Problem requirements:
Beneath this instruction is a listing; print exactly the lines in it starting at the line that contains "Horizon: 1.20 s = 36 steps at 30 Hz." and going through the line that contains "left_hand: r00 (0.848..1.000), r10".

Data segment:
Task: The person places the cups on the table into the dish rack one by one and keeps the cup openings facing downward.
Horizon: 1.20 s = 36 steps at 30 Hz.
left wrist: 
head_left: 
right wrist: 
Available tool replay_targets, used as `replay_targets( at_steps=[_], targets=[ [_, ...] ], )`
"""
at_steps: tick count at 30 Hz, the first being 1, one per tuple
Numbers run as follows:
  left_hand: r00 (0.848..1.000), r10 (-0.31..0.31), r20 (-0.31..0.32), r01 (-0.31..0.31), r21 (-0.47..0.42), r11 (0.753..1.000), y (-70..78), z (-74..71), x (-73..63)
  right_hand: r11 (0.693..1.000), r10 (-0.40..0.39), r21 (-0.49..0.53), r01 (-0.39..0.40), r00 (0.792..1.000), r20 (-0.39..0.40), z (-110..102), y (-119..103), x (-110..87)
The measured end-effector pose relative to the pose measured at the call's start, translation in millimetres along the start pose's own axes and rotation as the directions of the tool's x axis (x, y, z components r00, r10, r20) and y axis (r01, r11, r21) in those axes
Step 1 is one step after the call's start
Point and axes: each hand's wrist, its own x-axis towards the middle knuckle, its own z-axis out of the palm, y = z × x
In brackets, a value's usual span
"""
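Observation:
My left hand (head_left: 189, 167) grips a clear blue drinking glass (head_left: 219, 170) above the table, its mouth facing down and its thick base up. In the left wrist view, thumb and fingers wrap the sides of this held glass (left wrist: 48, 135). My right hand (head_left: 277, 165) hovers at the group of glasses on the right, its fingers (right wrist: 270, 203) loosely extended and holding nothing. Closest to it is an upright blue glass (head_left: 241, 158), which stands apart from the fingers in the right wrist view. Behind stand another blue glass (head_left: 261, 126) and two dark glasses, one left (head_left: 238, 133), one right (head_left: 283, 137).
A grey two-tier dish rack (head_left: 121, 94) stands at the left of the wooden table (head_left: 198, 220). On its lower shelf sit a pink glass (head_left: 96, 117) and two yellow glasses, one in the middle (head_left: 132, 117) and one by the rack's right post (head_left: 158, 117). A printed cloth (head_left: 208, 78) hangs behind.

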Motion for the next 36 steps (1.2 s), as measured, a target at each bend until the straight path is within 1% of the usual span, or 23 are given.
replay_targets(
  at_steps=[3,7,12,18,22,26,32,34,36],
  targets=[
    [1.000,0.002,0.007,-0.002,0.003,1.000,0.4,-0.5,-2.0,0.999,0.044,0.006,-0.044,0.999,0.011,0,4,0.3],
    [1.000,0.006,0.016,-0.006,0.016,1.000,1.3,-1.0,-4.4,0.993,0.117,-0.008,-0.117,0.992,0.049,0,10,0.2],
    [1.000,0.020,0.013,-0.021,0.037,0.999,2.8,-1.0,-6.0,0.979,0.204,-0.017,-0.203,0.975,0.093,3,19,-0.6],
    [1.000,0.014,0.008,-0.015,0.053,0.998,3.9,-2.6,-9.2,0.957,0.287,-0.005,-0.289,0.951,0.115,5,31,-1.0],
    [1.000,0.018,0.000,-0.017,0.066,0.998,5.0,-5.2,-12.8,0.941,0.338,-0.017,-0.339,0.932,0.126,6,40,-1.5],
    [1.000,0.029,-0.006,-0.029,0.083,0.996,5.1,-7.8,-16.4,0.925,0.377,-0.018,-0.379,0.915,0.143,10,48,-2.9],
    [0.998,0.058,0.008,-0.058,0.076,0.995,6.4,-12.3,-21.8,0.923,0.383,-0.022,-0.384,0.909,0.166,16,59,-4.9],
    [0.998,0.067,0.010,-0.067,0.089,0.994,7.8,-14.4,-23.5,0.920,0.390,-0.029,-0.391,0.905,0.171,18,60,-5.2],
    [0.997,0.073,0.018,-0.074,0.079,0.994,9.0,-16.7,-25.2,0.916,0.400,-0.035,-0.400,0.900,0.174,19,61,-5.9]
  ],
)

Finished task:
Horizon: 1.20 s = 36 steps at 30 Hz.
left wrist: 
head_left: 
right wrist: 
Available tool replay_targets, used as `replay_targets( at_steps=[_], targets=[ [_, ...] ], )`
"""
at_steps: tick count at 30 Hz, the first being 1, one per tuple
Numbers run as follows:
  left_hand: r00 (0.848..1.000), r10 (-0.31..0.31), r20 (-0.31..0.32), r01 (-0.31..0.31), r21 (-0.47..0.42), r11 (0.753..1.000), y (-70..78), z (-74..71), x (-73..63)

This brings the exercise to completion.